Data Programing for Learning Discourse Structure

Sequence is used to relate two DUs, one that happens afer the other. Usually including at least one non-linguistic.

NLL (non-linguistic source -> linguistic target)

Rule(s):

def LF_Seq_NL_L_case1(row):
    #case 1 -- might be tagging a lot of results 
    l=0
    if has_resources(row.source_text):
        if is_head(cands, row.source_turn_id, row.source_span_end) and contains_resource_name(row.target_text):
            l=1
    return l

def LF_Seq_NL_L_case2(row):
    #case 2
    l=0
    if XbuiltaA(row.source_text) or boughtAcard(row.source_text) or willMoveTheRobber(row.source_text):
        if row.target_emitter == row.source_text.split(' ')[0]:
            l=1
    return l

def LF_Seq_NL_L_case3(row):
    #case 3
    l=0
    if traded(row.source_text) and not stoleAResourceFrom(row.source_text):
        if row.source_text.split(' ')[0] == row.target_emitter and row.target_dialogue_act == 'Offer' and row.distance == 1:
            l=1
    return l

def LF_Seq_NL_L_case4(row):
    #case 4 -- x sat down then next move is EDU by X
    l=0
    if satDownAtSeat(row.source_text):
        if row.target_emitter == row.source_text.split(' ')[0] and row.distance == 1:
            l=1
    return l

Application of rules to candidates:

#1 -- get dialogues
finals = []
dialogues = cands.dialogue_num.drop_duplicates()

for d in tqdm(dialogues):
    
    #keep track of marked relations -- because we assume that each node can only take part in one sequence relation
    memo = []
    # 2 -- get segment list
    seg_list = get_seg_list(cands[cands.dialogue_num == d])

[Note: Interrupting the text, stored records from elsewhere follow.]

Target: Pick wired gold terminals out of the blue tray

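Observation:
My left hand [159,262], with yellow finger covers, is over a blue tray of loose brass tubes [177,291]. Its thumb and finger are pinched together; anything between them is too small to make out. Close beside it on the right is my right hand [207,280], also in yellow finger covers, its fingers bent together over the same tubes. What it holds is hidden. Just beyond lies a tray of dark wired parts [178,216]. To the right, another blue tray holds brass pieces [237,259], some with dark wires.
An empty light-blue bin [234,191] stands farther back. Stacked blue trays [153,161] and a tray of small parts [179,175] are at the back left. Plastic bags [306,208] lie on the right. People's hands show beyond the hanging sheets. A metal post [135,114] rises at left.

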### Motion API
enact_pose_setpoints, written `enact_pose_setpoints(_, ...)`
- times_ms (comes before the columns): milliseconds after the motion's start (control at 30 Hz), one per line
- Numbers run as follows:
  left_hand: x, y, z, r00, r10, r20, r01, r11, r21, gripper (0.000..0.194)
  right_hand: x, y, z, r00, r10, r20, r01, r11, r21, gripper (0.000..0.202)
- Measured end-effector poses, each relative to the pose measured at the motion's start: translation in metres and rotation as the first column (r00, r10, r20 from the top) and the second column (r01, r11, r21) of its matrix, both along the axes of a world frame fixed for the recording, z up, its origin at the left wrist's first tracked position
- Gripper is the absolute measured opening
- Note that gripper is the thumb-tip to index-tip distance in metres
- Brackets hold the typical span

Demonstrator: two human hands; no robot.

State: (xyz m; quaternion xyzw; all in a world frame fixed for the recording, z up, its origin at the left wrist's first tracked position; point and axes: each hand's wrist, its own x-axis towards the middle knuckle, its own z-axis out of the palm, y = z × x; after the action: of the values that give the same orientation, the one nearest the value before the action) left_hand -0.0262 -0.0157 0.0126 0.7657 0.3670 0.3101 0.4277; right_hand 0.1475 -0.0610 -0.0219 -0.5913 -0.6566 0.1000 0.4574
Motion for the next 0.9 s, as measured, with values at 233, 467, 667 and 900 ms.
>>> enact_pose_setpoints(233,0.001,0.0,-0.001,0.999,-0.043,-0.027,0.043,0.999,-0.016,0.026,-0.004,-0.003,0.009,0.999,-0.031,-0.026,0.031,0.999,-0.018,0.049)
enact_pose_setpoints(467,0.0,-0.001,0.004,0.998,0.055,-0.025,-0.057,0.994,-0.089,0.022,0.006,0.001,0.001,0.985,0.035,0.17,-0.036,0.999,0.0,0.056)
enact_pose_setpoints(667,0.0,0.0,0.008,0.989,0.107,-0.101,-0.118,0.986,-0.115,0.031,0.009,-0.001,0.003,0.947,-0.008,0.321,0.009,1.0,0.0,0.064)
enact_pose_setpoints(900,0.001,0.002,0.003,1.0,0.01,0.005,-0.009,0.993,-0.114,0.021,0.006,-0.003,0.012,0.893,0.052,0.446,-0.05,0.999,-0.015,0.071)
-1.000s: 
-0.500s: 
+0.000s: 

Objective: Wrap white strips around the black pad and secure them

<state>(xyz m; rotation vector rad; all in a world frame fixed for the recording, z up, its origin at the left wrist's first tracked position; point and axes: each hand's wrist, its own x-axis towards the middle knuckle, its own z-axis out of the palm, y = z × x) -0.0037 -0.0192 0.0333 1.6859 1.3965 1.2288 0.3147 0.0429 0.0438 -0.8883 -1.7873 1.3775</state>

    # 3 -- create seg pairs list
    seg_pairs = []
    for i, s in enumerate(seg_list):
        for n in [j for j in reversed(range((i+1)-20, i+1)) if j>=0]:
            try:
                seg_pairs.append((seg_list[n], seg_list[i+1]))   
            except IndexError:
                pass
            
    # 4 -- for each pair, pull row and append rules
    for s in seg_pairs:
        row = cands[(cands.source_id == s[0]) & (cands.target_id == s[1])]
        if row.empty:
            continue
        else:
            r_index = row.index[0]
            row = row.iloc[0]
        
        # make sure that if any backwards links exist they are also 0
            
        backwards = cands[(cands.source_id == s[1]) & (cands.target_id == s[0])]
        if backwards.shape[0] > 0:
            b_index = backwards.index[0]
            finals.append((b_index, -1))
            
        
        #we only look at ling --> ling cases
        
        if row.source_type != 'NonplayerSegment' or row.target_type != 'Segment':
            
            link = 0  
            
        else: 
            
            #try each of three cases, keeping track of the candidates which have been used in a sequence relation already
        
            if LF_Seq_NL_L_case1(row) or LF_Seq_NL_L_case2(row) or LF_Seq_NL_L_case3(row) or LF_Seq_NL_L_case4(row):
            #if LF_Seq_NL_L_case3(row):
                if row.source_id in memo or row.target_id in memo: 
                    link = 0
                else:
                    link = 1
                    memo.extend([row.source_id, row.target_id])
            else:
                link = 0
                    
        finals.append((r_index, link))

NLNL (non-linguistic source -> non-linguistic target)

Rule(s):

#NB: the false positives that come from these rules are in part due to the rule not being able to see whether 
#there has already been a sequence relation added to between an EEU node and an intervening EDU node, which wouldn't 
#show up in the NL-NL case

#TODO!! Figure out why we are missing the first eeus in the candidates.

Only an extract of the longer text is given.